### EXERCISE REQUIREMENTS
Each word in the data below should be copied exactly; the images should not.
DATASET CONTENT section start
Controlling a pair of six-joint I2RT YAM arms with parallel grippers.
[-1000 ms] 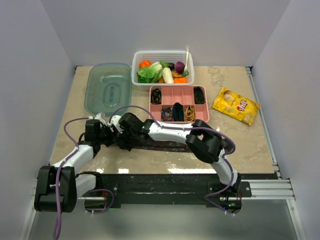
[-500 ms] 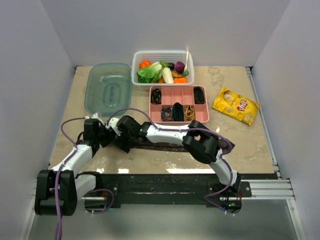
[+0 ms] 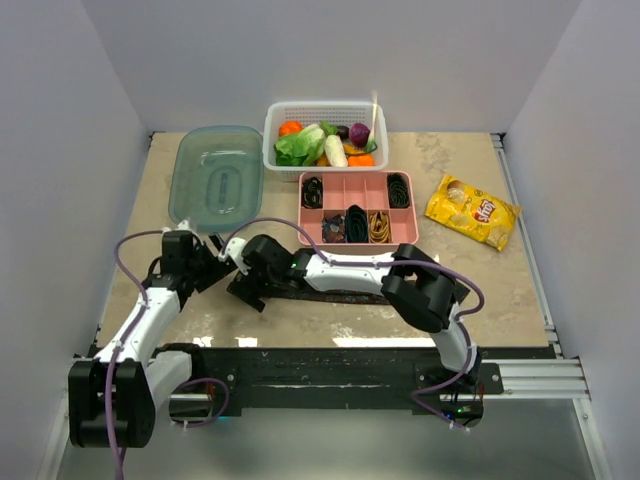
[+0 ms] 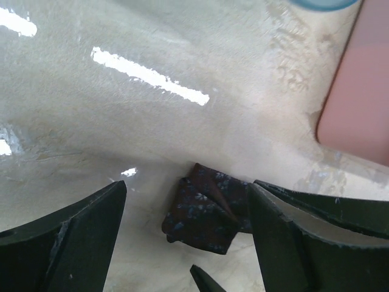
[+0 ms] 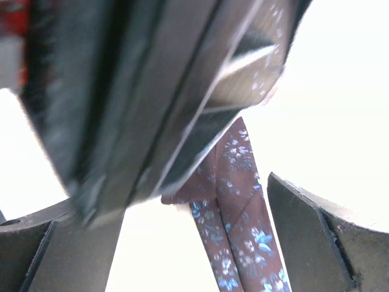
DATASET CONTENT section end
### OUTPUT FOR THIS TASK
Controlling a pair of six-joint I2RT YAM arms with parallel grippers.
[-1000 ms] 
[-500 ms] 
[+0 ms] 
[+0 ms] 
[+0 ms] 

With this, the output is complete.